■ WORK REQUIRED
Output only the lines that run from the line holding "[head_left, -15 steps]" to the end of the entries, both ends included, and skip the pictures.

== DATA SHOWN ==

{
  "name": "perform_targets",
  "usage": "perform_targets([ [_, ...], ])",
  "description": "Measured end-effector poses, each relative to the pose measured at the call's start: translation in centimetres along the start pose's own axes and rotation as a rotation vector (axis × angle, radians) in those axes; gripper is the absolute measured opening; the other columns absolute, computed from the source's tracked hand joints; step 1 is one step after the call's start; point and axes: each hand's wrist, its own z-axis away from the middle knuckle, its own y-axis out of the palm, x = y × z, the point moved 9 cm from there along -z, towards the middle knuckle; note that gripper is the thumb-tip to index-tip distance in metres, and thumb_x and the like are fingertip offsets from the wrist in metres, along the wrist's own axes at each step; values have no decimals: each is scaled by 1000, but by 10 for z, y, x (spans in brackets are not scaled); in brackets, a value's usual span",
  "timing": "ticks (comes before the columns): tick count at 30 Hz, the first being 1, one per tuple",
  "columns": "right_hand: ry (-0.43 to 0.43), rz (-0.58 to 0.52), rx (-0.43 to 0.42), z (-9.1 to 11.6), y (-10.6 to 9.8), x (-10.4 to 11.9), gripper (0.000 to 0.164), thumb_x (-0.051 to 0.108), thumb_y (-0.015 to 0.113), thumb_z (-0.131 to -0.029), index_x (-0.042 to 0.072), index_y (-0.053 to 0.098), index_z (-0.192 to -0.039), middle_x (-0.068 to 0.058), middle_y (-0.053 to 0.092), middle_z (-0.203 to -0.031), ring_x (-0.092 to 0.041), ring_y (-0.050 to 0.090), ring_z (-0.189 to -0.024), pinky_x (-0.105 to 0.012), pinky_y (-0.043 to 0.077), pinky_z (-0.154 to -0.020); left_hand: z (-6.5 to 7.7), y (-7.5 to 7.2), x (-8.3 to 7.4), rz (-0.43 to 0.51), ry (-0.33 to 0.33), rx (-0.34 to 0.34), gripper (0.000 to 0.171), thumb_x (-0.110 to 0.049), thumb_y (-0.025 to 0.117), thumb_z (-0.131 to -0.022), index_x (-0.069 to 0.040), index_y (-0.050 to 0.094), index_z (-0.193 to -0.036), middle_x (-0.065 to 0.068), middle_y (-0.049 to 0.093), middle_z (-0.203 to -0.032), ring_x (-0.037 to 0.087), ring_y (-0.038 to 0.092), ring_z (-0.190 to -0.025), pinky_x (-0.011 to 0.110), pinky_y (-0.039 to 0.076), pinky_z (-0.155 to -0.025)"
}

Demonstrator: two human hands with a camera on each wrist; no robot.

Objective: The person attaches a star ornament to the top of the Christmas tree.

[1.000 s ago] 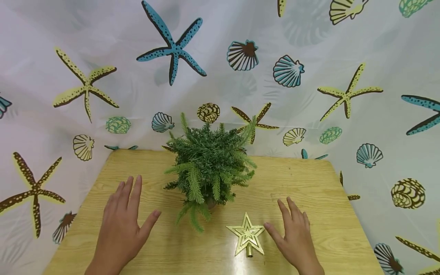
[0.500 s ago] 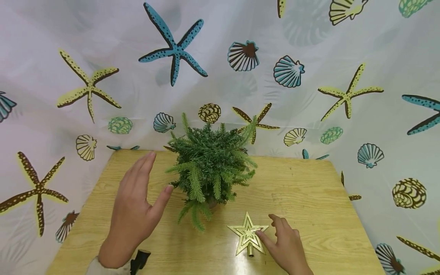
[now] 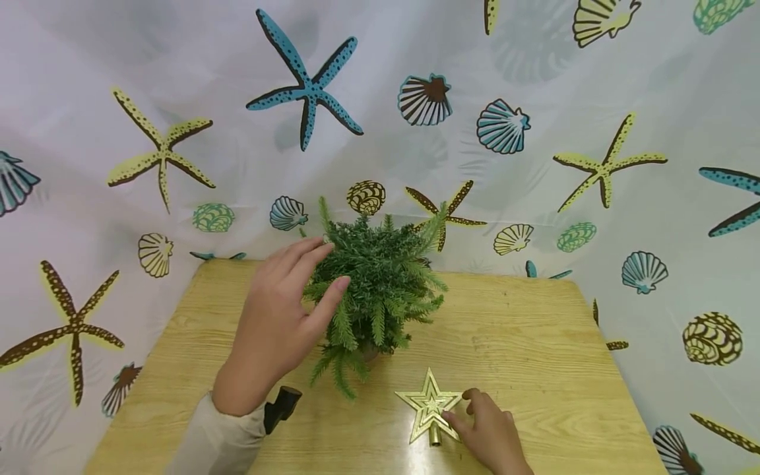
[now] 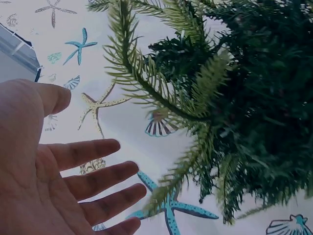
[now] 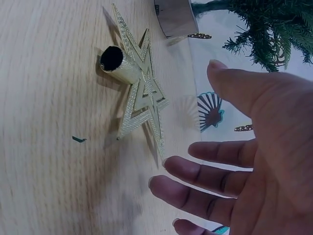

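Note:
A small artificial Christmas tree (image 3: 386, 284) with dark and lighter green sprigs stands upright on the wooden table. My left hand (image 3: 276, 316) is raised at its left side, thumb and fingers spread, the fingertips overlapping the outer sprigs in the head view. In the left wrist view that hand (image 4: 34, 181) holds nothing. A gold star tree topper (image 3: 432, 406) lies in front of the tree, its hollow socket (image 5: 126, 72) toward me. At the star's right side is my right hand (image 3: 489, 432), thumb tip over its edge in the head view. The right wrist view shows its fingers relaxed and apart.
The wooden table (image 3: 534, 343) reaches back to a white curtain (image 3: 368, 158) printed with starfish and shells. The tree's pot (image 5: 177, 18) is partly visible in the right wrist view. A tiny green scrap (image 5: 78, 139) lies near the star.
My left hand has risen and moved right, up to the tree's left side. My right hand has moved left to the star, its fingers bending a little. Tree and star stay put.

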Motion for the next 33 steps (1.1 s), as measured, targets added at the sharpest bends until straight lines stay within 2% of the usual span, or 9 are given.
perform_targets([
  [5,34,-14,2,-2,5,-5,54,47,75,-94,-1,67,-118,-7,70,-96,-23,69,-83,-59,49,-83,-17,14,-6,-24,4,58,46,-40,65,-102,-4,71,-130,14,66,-135,36,59,-127,56,37,-113],
  [11,97,-51,38,-3,16,-13,58,51,80,-88,0,66,-111,-5,66,-96,-23,66,-85,-52,47,-78,-34,31,-11,-163,59,120,47,-43,70,-99,-3,74,-123,16,71,-125,38,65,-116,58,44,-107],
  [16,114,-31,56,0,24,-15,59,51,85,-83,1,63,-106,-3,63,-93,-24,64,-82,-47,44,-75,-40,46,-10,-181,74,189,42,-41,78,-94,-6,77,-117,12,73,-120,34,68,-109,54,51,-98],
  [20,119,-21,50,-1,26,-16,57,50,87,-80,4,62,-102,-2,59,-90,-22,61,-79,-45,42,-74,-41,54,-8,-187,61,226,39,-39,80,-92,-9,78,-116,11,73,-119,33,68,-110,53,51,-98],
  [25,95,-8,33,-1,28,-12,55,51,88,-78,8,61,-97,0,58,-86,-18,59,-78,-46,41,-74,-39,60,-7,-195,46,232,38,-41,80,-92,-11,80,-115,9,74,-121,33,67,-114,56,48,-102],
  [28,85,-4,29,-1,30,-11,53,51,89,-77,9,60,-94,2,55,-82,-15,53,-72,-45,39,-72,-37,64,-5,-179,33,238,37,-40,80,-92,-13,80,-116,10,73,-124,32,66,-116,56,45,-106],
  [30,83,0,34,-2,32,-11,51,50,88,-78,11,59,-91,3,51,-79,-13,47,-69,-43,37,-71,-36,66,-3,-166,19,246,36,-41,80,-92,-14,80,-117,9,72,-125,31,65,-119,59,39,-111],
  [33,71,2,30,-3,34,-10,48,50,88,-77,14,57,-79,5,49,-76,-12,44,-67,-41,35,-69,-35,68,1,-142,-15,259,34,-41,79,-93,-17,80,-117,6,72,-127,29,65,-121,65,21,-120],
])
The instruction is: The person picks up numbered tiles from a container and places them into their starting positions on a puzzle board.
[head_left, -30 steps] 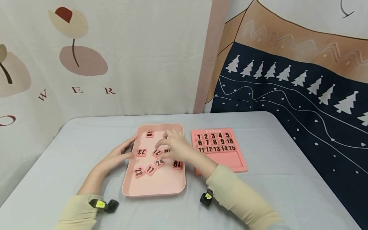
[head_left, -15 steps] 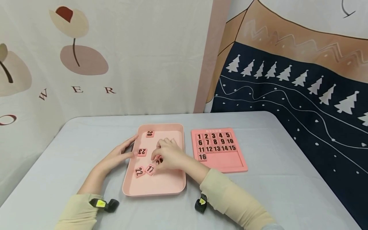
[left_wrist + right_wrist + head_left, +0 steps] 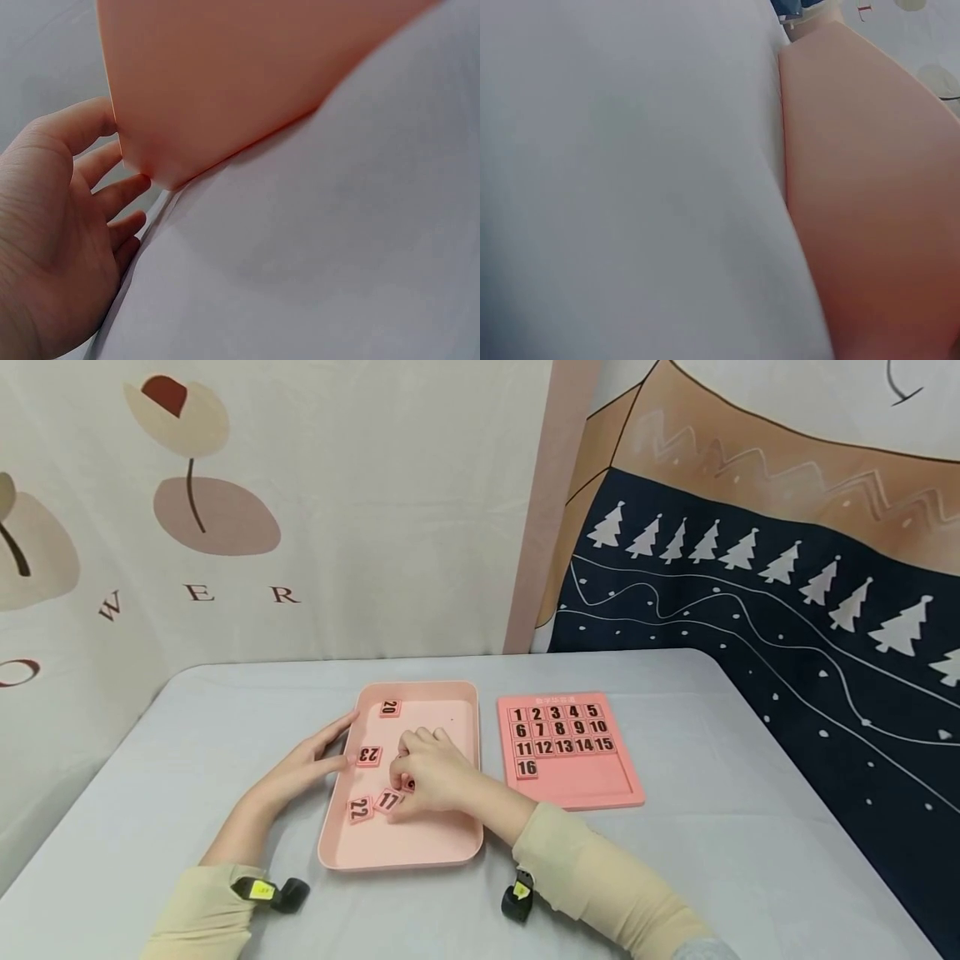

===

■ COMPLETED TASK
[head_left, -15 steps] 
[left_wrist + right_wrist + head_left, +0 steps] 

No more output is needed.